Lincoln Wu looked up from the computer station, which he appeared to be in charge of. Apparently he had gotten some new clearances, a lot had been going on in the office in the last week or so and I was keeping up with less than half of it. “The National Guard in Indiana sent us this about two hours ago. Records is working overtime and the Watch has been pulled in, too, since censoring the news is less of a thing now, but we’re still having a hard time keeping up with all the tips and reports coming in so it got lost in the slush pile somewhere.” 

He pulled up a new window and hammered a few shortcut keys, flicking through menus at a near-epileptic pace. A couple of seconds later we were looking at grainy image of a densely forested area. 

“This is the Chain o’ Rivers State Park in southern Indiana. It’s a hiking and camping kind of a place and, until last year you could even go canoeing through the rivers.” Jack grabbed a sheet of paper that had a map, presumably of the park, printed on it and handed it to me as he went on. “The problem is there’s no one route, they can be like a maze at some points and people have gotten lost before, sometimes for a day or more.
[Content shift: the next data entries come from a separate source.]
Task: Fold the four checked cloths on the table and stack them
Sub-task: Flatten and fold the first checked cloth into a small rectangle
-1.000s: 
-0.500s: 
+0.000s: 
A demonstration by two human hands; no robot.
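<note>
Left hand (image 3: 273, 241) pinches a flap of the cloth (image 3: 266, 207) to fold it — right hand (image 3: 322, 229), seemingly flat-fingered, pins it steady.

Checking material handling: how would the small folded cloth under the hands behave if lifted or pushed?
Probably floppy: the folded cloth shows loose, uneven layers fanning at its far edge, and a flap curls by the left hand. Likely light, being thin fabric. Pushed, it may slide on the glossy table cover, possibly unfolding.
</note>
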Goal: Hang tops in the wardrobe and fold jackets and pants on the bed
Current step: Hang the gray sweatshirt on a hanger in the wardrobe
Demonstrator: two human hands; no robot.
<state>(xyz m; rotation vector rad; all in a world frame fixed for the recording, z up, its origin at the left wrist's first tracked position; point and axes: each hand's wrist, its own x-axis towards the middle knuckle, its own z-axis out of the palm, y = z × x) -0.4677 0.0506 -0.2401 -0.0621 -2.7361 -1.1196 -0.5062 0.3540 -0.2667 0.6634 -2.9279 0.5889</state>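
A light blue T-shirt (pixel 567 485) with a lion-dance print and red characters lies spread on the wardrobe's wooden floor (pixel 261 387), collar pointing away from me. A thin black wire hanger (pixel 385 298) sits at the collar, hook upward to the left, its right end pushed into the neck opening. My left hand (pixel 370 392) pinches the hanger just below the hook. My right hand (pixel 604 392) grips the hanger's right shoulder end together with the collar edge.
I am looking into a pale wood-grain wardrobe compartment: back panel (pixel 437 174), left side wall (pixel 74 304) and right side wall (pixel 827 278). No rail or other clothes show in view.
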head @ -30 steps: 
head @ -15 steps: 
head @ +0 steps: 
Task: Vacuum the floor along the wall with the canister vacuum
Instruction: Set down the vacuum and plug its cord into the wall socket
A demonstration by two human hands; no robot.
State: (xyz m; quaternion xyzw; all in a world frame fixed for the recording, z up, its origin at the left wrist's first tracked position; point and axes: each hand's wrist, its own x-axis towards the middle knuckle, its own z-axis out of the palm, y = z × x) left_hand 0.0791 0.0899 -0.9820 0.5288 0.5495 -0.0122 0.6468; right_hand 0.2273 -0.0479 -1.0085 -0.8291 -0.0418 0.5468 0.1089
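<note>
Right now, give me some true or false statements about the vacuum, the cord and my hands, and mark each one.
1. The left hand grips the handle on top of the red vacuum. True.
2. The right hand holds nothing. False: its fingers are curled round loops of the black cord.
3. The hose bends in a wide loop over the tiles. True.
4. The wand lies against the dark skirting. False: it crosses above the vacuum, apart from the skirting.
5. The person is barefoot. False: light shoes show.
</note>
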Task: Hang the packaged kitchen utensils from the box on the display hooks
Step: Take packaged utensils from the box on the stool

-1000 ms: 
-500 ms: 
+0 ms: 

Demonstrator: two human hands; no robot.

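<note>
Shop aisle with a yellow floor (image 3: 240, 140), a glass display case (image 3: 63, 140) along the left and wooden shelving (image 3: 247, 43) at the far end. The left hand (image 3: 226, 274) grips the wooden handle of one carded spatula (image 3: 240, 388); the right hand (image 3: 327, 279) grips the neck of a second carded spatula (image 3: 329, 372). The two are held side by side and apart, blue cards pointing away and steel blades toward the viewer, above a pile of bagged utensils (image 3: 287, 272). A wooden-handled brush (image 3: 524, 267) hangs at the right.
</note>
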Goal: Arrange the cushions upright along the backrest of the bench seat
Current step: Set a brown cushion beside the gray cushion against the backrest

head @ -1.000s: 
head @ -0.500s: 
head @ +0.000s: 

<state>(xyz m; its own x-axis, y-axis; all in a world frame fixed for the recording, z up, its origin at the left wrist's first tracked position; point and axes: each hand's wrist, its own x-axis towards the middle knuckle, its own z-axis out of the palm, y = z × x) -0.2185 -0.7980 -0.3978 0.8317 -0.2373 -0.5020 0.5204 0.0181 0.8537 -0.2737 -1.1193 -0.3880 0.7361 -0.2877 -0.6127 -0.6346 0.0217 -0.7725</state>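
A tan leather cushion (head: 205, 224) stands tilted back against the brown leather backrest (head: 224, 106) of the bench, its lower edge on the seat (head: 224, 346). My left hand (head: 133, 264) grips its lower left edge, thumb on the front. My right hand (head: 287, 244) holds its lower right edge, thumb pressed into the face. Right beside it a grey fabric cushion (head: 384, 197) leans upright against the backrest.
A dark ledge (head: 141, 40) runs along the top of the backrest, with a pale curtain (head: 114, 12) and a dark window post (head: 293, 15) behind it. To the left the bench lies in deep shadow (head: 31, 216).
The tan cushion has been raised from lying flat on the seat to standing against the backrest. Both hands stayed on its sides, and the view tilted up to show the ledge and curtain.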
It was decided to add some markers and close off certain parts of the river, to help keep people safe. The canoeing was closed while the work was being done.” 
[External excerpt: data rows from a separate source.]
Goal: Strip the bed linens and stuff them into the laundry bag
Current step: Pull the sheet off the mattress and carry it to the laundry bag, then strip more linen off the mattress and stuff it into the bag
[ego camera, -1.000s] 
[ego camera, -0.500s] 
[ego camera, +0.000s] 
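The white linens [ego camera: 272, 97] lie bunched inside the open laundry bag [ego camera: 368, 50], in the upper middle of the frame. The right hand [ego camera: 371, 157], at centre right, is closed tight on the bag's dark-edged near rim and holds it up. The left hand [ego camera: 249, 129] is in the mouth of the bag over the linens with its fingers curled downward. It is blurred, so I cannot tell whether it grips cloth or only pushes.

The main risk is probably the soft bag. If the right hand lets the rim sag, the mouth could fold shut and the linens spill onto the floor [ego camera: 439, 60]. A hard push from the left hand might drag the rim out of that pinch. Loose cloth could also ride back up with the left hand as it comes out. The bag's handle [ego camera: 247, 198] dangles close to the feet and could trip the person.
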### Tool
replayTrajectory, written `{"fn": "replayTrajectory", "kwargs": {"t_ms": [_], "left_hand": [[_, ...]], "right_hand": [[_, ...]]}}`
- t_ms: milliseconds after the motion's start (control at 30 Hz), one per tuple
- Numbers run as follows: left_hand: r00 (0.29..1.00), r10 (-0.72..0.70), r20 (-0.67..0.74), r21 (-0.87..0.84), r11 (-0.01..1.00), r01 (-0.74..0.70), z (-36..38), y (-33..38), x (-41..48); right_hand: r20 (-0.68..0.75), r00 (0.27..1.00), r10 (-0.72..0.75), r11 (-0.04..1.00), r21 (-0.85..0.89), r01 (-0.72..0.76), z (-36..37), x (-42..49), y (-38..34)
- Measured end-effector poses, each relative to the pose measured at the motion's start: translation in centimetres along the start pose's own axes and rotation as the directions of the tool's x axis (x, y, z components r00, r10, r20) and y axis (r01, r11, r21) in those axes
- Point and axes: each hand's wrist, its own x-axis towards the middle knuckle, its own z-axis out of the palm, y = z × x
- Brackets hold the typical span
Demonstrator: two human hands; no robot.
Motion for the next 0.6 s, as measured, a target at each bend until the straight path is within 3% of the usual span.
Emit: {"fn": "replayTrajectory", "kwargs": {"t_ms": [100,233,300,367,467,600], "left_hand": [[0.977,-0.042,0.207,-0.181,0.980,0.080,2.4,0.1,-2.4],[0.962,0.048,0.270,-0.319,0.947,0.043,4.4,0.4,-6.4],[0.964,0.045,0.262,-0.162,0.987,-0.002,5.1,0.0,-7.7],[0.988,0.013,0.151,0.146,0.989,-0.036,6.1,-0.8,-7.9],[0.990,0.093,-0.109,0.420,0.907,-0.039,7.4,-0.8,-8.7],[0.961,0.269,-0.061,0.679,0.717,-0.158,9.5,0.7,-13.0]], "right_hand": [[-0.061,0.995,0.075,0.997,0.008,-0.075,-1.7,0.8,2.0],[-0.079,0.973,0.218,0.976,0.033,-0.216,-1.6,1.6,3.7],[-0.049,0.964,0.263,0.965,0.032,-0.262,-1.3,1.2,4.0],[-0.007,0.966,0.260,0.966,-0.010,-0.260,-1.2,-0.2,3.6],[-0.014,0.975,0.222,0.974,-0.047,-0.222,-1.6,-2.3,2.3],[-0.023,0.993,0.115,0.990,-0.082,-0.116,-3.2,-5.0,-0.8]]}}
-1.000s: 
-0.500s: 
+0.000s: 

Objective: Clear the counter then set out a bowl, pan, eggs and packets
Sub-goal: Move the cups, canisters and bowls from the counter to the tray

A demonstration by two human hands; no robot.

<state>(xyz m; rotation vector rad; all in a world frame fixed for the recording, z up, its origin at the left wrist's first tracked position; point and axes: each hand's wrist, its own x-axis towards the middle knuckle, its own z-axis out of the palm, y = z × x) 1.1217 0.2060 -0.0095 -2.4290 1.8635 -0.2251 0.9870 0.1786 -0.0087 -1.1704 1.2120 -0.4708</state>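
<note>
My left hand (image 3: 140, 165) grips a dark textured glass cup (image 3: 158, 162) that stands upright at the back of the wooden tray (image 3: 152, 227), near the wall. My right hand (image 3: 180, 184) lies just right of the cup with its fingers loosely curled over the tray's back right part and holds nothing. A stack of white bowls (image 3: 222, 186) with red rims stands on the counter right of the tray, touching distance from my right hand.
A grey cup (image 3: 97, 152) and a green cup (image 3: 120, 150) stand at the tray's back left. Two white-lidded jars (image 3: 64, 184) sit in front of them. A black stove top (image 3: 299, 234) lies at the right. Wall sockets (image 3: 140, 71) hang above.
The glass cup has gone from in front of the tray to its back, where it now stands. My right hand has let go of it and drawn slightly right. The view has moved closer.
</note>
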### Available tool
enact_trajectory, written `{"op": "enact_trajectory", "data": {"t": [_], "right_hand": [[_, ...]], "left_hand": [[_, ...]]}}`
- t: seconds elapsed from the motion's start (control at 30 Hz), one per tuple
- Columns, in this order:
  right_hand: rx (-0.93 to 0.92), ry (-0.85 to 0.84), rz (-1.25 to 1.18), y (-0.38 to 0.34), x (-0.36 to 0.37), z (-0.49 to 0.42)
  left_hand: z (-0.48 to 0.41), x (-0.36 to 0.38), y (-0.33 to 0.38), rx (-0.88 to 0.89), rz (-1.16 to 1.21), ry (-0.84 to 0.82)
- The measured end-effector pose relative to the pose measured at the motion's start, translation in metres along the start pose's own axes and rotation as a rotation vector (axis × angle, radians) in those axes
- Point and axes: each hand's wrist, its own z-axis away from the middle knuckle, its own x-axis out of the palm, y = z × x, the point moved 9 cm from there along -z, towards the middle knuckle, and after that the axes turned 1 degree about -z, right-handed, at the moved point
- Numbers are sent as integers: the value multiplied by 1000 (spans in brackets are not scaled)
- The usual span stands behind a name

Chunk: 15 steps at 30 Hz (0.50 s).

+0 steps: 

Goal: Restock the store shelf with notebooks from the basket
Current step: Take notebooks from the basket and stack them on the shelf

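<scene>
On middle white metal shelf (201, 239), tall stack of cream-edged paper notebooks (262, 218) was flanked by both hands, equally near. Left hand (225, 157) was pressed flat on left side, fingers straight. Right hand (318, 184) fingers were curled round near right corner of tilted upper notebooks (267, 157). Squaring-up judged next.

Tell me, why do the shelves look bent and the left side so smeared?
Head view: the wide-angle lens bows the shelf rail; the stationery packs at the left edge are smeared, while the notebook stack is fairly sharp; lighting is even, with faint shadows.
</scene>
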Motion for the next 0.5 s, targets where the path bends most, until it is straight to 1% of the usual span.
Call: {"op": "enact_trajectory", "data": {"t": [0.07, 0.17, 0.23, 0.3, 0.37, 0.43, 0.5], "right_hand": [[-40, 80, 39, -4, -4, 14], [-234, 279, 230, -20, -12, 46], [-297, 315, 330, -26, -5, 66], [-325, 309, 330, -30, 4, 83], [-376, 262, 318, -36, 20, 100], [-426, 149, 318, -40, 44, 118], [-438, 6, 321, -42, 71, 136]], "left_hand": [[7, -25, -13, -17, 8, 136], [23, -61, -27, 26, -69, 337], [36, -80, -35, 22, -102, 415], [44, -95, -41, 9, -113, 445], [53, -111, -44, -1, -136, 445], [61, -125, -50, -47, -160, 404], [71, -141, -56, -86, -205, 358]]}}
Darryl picked up the story at that point. “Last week a cop who was there on vacation spotted some really heavy equipment being trucked through some of the maintenance roads. Concrete mixers, a small backhoe, not the stuff you expect to see in a State Park. Being outside of his jurisdiction and not wanting trouble, he called it in to the DNR. They sent in a couple of agents to look into it.” 

“No one’s heard from them in three days. Things get a little murkier after that but the Guard got involved at some point,” Jack said, gesturing back to the computer screen. “So they asked for some satellite images and this is what they found.” 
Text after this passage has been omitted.